Slower Computers?
August 14, 2008 (Fortune) Could faster chips translate into slower computers? That's the sales-threatening prospect furrowing brows in every corner of the PC business, from industry titans such as Intel, Microsoft, and Apple to major centers of academe.
For decades the PC industry has juiced performance - and sales - with a regular two-step dance. First, chipmakers jacked up the speed of their latest offerings. Then the software brains figured out how to turn all that processing power into faster operations and cool new functions.
But the latest generation of chips, known as multicore, are so complex and so qualitatively different from their predecessors that they have flummoxed software developers. "We've gone through changes in the past," says Craig Mundie, Microsoft's chief research and strategy officer. But this one, he says, is the ,ost "conceptually different" change "in the history of modern computing."
The change was set in motion four years ago when Intel and others reached a point where they could no longer make single processors go faster. So they began placing multiple processors (or "cores") on a single chip instead.
That design, however, dramatically raises the level of difficulty for software developers. If they want to get the full oomph out of multicore chips, their applications need to break tasks apart into chunks for each core to work on, a process known as parallel computing. (Programs running on supercomputers have employed this technique for years to simulate atomic explosions or model complex aerodynamics.)
But programming in parallel is simply too complex for the average code writer, who has been trained in a very linear fashion. In conceptual terms, traditional coding could be compared to a woman being pregnant for nine months and producing a baby. Parallel programming might take nine women, have each of them be pregnant for a month, and somehow produce a baby.
That's a dramatic change, and battalions of techies from Redmond, Wash., to San Jose are struggling to figure it out. "If I were the computer industry, I would be panicked, because it's not obvious what the solution is going to look like and whether we will get there in time for these new machines," says Kunle Olukotun, a computer science professor who is attacking the multicore challenge at Stanford's new Pervasive Parallelism Lab. "It's a crisis, and I wonder whether what we are doing and what is happening within the industry is too little, too late."
Even the creators of multicore chips admit they're causing trouble. "I accept that parallel computing is a big problem," says Sean Maloney, executive vice president for sales and marketing at Intel. He says the company is hiring "a lot" of software people to tackle the challenge.
The use of chips with four cores in the past year has meant that such a PC today is no faster for many key tasks than, say, a comparable computer purchased three years before. Worse, with chips of six or more cores on the way, your favorite applications could actually run more slowly. That raises the prospect that customers will hold off on buying the next generation of computers, thus hammering sales.

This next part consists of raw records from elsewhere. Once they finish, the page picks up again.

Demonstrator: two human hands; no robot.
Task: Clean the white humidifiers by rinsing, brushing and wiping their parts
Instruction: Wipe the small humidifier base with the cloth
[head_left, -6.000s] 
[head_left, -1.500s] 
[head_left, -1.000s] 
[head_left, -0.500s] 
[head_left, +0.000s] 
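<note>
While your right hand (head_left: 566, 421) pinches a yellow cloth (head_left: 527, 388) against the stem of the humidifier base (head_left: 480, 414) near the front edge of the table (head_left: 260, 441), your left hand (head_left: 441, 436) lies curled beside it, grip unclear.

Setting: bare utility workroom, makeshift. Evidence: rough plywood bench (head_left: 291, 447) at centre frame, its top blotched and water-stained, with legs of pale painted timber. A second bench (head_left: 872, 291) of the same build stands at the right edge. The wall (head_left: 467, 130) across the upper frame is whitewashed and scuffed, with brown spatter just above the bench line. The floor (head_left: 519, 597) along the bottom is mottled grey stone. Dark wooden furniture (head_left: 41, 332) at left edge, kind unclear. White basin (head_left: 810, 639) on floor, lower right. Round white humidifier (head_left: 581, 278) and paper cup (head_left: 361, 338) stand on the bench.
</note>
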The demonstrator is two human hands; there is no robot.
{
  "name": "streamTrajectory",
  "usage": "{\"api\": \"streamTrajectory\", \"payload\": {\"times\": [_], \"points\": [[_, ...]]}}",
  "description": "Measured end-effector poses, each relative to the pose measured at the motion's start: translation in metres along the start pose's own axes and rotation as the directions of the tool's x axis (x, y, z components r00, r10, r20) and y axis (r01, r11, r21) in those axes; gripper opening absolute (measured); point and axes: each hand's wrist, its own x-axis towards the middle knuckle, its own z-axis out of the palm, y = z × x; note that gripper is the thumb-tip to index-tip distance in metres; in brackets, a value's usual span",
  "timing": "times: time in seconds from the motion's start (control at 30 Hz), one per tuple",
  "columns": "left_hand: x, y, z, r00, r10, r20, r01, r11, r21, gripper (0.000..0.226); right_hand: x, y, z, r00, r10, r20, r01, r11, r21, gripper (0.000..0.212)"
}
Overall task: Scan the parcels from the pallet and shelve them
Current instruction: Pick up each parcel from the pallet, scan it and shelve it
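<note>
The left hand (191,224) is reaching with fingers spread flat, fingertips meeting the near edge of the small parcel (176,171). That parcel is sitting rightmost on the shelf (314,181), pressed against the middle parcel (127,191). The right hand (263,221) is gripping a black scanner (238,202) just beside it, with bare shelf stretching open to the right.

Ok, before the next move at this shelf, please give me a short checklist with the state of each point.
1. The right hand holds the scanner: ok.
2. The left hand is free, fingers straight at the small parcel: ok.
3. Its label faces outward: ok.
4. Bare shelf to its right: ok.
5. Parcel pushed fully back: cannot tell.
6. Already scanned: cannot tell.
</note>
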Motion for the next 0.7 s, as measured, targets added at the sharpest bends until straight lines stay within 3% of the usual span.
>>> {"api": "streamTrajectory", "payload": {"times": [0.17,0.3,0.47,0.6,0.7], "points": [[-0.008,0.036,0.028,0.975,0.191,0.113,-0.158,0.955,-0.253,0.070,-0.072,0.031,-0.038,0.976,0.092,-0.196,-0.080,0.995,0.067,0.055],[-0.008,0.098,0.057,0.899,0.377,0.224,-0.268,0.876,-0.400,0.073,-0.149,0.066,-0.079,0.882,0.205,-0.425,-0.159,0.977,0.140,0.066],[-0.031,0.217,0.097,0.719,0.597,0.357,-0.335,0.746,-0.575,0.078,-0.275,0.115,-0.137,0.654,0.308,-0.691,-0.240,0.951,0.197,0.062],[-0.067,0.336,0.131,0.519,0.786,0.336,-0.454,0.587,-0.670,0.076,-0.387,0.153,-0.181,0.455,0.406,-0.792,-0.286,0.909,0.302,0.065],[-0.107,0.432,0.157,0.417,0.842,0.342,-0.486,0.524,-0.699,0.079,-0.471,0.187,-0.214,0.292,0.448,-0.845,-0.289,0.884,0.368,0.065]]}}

It isn't the first time that the adoption of this sort of technology has caused havoc. Beginning in 2000, the videogame industry faced a similar challenge when Sony (SNE)'s then-dominant PlayStation shifted to chips with multiple, different processors for the PS2. The result, according to Neal Robison, director of software vendor relations at AMD, was "blood and corpses everywhere."
Video companies struggled to adapt and lost sales as they fell behind on their product cycles. Giant Electronic Arts had to delay the release of its cash cow "NBA Live 2001" during the peak of basketball season. One company, Oddworld Inhabitants, even discontinued its popular "Abe's Oddysee" because it couldn't make the game function on the new system.
Something similar may take place in the PC world. Intel's Maloney asserts the problem will be solved "because the economic benefits are huge." And, he notes, "whoever figures out how to take advantage of multicore first could wreak some serious economic damage on their competition."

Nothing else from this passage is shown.